Le suicide, fléau des temps modernes n°3/4

LUTTER CONTRE

LE SUICIDE

2) L’influence des gunas


 a) Qu’est-ce que les gunas?


Pour mieux comprendre le sujet du suicide et de la dépression, il est important d’aborder le thème des trois gunas et de leurs influences prédominantes dans la vie de chacun. Car les qualités telles que la dépression, la tristesse, le laissez-aller, la léthargie, la colère qui peuvent conduire, dans certains cas, au suicide, sont des manifestations du guna de l’ignorance.

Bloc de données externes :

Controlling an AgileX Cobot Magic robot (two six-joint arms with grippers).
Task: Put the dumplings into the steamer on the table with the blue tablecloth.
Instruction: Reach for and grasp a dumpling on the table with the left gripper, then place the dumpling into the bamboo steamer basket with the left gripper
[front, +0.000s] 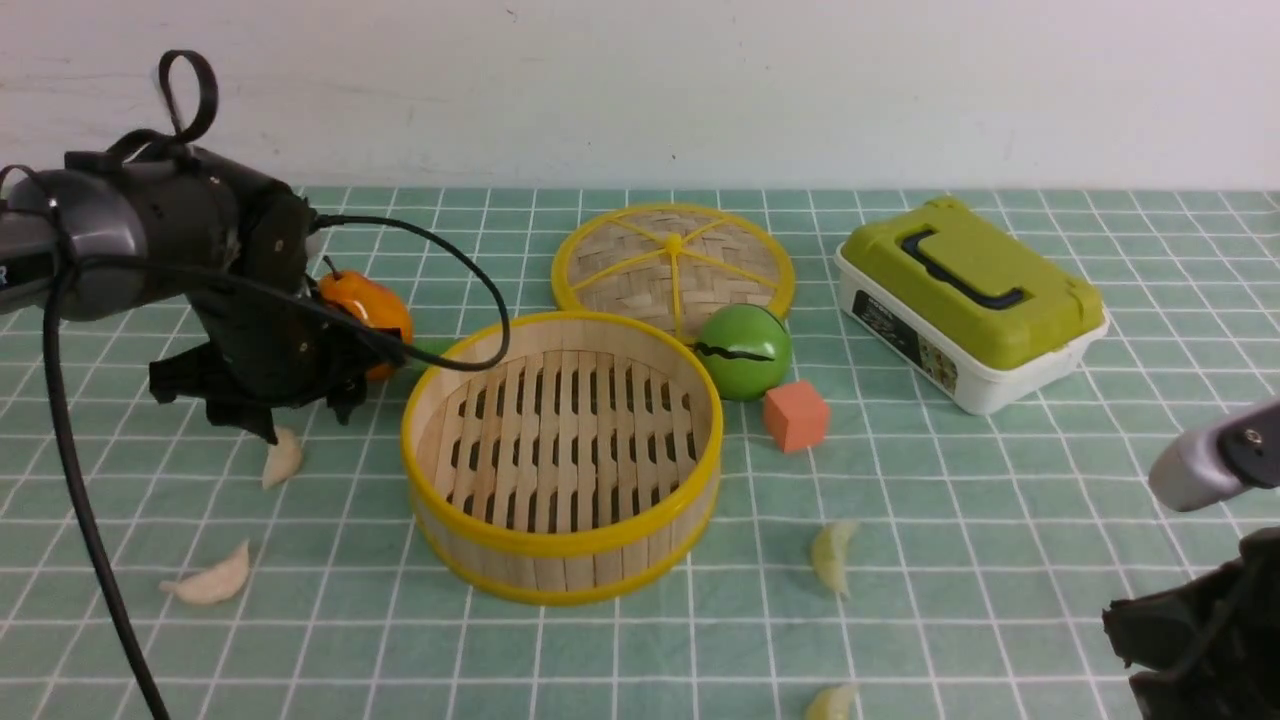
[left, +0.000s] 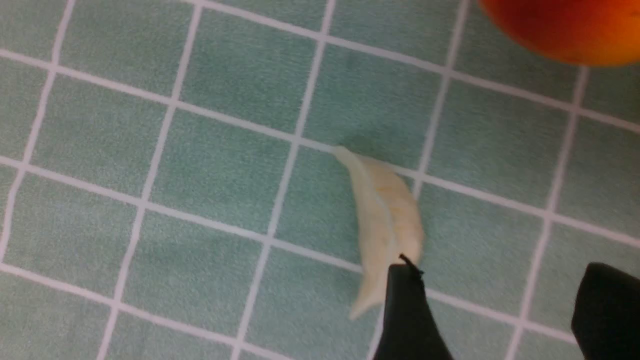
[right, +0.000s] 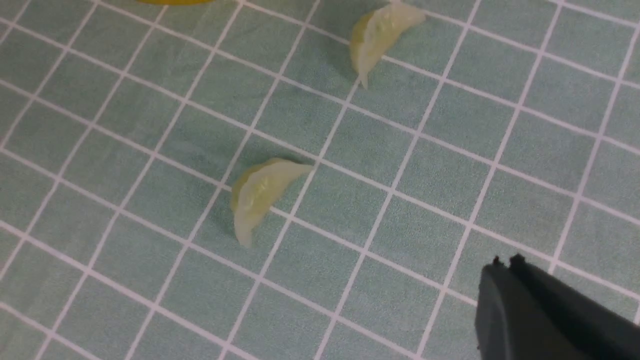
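Reaching stage: 0 of 4 dumplings (front: 283, 458) in steamer (front: 562, 440), all on counter (front: 930, 600); L jaws (left: 500, 305) spread, R jaws (right: 510, 265) pressed tog.

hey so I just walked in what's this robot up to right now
It's meant to load dumplings into the bamboo steamer, which has none in it. The left gripper hovers open by a cream dumpling, holding nothing. The right gripper is shut and empty, with two yellow-green dumplings nearby on the cloth.
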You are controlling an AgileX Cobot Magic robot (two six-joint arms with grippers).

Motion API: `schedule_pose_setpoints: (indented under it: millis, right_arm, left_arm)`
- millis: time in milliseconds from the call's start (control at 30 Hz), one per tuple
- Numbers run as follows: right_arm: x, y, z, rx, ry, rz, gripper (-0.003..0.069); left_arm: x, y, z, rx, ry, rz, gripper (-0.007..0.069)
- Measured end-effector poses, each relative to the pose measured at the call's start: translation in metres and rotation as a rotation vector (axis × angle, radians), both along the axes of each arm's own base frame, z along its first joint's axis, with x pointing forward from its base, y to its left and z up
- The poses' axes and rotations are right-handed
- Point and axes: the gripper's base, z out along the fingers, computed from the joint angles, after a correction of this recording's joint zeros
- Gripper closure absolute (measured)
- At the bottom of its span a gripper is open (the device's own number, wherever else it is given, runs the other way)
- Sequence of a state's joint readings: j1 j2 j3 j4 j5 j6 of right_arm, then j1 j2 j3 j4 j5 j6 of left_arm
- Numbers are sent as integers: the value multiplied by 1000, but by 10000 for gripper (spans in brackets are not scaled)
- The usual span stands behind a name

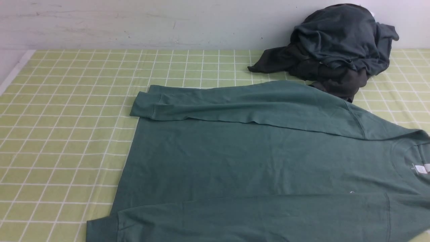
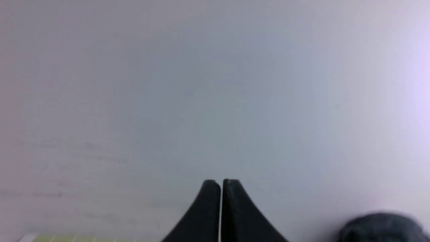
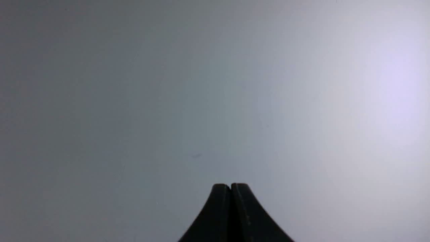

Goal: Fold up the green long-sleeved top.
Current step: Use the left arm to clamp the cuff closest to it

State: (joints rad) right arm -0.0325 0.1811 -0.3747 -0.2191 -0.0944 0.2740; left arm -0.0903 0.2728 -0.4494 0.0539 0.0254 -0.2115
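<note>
Lying flat on the checked tabletop, the green long-sleeved top fills the middle and right, neck to the right with its white label showing. Far sleeve is laid across the body, and near sleeve likewise along the front edge. Beyond the shoulder, a heap of dark garments sits against the wall. Left claw is clenched on nothing and faces the wall; right claw is the same, clenched and empty.

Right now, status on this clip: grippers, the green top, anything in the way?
Left gripper shut, right gripper shut, both empty. Green long-sleeved top flat on checked cloth, sleeves laid in. Dark garment pile against its far shoulder.
</note>
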Motion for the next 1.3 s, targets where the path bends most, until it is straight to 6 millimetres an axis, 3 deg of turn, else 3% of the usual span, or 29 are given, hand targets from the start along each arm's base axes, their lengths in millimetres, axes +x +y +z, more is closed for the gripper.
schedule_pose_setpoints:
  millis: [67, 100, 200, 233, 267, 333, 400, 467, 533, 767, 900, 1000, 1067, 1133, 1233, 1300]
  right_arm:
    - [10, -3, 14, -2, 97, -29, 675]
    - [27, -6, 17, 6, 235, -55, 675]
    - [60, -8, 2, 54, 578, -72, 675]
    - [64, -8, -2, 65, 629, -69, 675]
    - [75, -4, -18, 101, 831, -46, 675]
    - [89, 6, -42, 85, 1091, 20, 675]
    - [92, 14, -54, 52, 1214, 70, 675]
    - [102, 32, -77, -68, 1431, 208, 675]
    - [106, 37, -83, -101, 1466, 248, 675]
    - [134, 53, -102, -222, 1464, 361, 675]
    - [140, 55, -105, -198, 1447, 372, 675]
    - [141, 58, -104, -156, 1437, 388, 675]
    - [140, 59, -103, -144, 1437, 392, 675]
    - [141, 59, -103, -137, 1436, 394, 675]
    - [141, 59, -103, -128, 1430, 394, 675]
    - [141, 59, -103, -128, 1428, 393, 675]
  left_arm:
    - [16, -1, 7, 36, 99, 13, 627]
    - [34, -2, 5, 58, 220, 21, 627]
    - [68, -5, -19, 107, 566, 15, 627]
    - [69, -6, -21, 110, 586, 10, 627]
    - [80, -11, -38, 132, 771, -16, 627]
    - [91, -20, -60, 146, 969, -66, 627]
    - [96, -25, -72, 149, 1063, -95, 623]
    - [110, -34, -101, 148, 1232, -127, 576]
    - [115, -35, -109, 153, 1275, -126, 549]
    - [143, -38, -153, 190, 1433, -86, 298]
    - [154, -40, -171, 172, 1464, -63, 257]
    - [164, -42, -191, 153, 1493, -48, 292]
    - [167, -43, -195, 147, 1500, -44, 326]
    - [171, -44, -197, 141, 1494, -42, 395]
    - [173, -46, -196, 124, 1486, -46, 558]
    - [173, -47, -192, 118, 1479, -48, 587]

Mais d’abord il est important de rappeler ce que sont les gunas. Il s’agit des diverses influences qu’exerce l’énergie matérielle, sur les êtres et les choses; ils déterminent, entre autres, la façon d’être, de penser et d’agir de l’âme qu’ils conditionnent. Ils sont au nombre de trois: sattva-guna (vertu), raja-guna (passion) et tamo-guna (ignorance) . L’influence des gunas dans nos vies est puissante et déterminante, tant et si bien, que le terme sanskrit « guna » signifie aussi « cordes ». Les cordes auxquelles nous sommes attachées et ainsi, privés de réelle liberté.

Les gunas ne sont pas de simples notions philosophiques et théoriques, ils revêtent un caractère tangible, concret et scientifique. Dans la médecine ayurvédique par exemple, pratiquée en Inde depuis des millénaires, cette connaissance des gunas et de leurs interactions, connaît une application pratique dans la formulation des diagnostiques et la réalisation des remèdes médicinaux face aux diverses maladies, physiques, aussi bien que mentales.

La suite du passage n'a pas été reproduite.